Democrats seek probe, citing irregularities in foreclosures

A Group of Democrats lead by Nancy Pelosi seeks a federal probe, citing irregularities in processing foreclosures of thousands of homes at some U.S. mortgage firms. The news has hit the mainstream media exciting homeowners nationwide in hopes that the nonsense will stop.

Even though I’m an optimist, I have to shout this to the masses….Wake Up People! This is the same group of law makers that have “enabled” the banks to receive huge bailouts, and back end incentives that is the actual “reason” they have been rubber stamping the Foreclosures. It’s about money. What in this country isn’t? There is great heroism all around us from millions of people who do amazing things each day. But it’s not coming from the banks pharmaceutical or oil companies.

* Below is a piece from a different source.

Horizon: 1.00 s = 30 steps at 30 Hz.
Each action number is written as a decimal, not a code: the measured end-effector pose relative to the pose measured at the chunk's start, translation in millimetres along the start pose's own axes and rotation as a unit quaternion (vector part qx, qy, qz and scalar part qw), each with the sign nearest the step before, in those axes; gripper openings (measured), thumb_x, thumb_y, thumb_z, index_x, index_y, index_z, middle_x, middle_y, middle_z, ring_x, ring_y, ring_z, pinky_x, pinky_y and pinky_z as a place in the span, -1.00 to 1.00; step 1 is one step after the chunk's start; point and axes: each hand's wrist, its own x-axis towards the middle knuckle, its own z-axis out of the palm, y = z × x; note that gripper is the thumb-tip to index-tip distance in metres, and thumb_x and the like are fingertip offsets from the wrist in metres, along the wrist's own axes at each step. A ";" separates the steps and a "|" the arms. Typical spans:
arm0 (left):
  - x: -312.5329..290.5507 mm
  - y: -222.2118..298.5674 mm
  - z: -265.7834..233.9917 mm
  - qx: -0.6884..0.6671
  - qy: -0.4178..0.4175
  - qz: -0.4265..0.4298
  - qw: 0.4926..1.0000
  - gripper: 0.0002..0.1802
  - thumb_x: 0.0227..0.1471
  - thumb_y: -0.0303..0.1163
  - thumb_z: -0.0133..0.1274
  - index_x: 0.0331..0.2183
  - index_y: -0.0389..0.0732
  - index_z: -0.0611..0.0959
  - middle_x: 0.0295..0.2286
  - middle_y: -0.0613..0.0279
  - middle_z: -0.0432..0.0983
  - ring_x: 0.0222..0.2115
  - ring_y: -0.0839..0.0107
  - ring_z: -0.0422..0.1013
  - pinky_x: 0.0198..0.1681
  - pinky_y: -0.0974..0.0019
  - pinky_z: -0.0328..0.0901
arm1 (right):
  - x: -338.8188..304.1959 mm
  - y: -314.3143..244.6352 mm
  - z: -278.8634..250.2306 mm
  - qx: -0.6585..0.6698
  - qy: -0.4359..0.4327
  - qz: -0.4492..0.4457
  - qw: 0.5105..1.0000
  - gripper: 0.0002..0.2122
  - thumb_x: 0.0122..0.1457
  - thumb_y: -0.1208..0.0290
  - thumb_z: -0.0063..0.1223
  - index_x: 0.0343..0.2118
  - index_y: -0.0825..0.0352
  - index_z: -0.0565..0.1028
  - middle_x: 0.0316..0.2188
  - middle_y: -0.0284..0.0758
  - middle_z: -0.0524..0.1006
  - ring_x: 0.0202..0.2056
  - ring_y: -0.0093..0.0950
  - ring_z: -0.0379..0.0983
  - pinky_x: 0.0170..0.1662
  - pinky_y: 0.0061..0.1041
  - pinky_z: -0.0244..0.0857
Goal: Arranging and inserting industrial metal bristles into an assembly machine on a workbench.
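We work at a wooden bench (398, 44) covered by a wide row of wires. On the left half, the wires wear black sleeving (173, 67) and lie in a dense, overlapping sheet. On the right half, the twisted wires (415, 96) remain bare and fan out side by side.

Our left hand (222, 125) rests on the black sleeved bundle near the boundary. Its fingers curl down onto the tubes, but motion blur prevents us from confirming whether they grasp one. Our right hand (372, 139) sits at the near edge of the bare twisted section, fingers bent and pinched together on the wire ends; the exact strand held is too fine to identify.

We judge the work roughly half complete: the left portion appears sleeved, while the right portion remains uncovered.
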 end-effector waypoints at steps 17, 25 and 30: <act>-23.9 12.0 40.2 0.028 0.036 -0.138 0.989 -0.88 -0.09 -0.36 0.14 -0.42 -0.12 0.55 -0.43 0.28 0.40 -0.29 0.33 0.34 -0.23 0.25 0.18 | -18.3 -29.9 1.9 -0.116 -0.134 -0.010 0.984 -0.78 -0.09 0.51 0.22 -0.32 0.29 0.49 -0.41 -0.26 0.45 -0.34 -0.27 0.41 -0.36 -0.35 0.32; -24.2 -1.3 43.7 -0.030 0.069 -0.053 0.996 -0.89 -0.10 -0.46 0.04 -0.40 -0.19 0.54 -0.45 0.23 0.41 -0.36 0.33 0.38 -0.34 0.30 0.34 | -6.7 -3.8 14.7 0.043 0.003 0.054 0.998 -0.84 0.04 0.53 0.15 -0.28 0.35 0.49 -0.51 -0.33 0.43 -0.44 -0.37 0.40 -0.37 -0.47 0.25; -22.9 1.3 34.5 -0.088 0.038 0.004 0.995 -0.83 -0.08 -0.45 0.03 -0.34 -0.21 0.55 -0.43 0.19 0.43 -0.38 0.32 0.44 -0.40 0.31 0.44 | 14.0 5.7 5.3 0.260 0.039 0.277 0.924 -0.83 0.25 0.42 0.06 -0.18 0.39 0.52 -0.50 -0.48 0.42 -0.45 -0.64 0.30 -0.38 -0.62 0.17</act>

Here at 360 Group, we’ve been seeing the banks trample people for over 14 months. We see the banks foreclosing while good solid offers are submitted and in final review. We’ve seen offers for $190k rejected only to repeat the entire short sale process again for 3-5 months as they approve and accept an offer for $30,000 lower? How is this a benefit to the shareholders? It’s not because it depends who owns the Note whether they want to lose $30k or $60k on the deal. The back-end deals drive everything.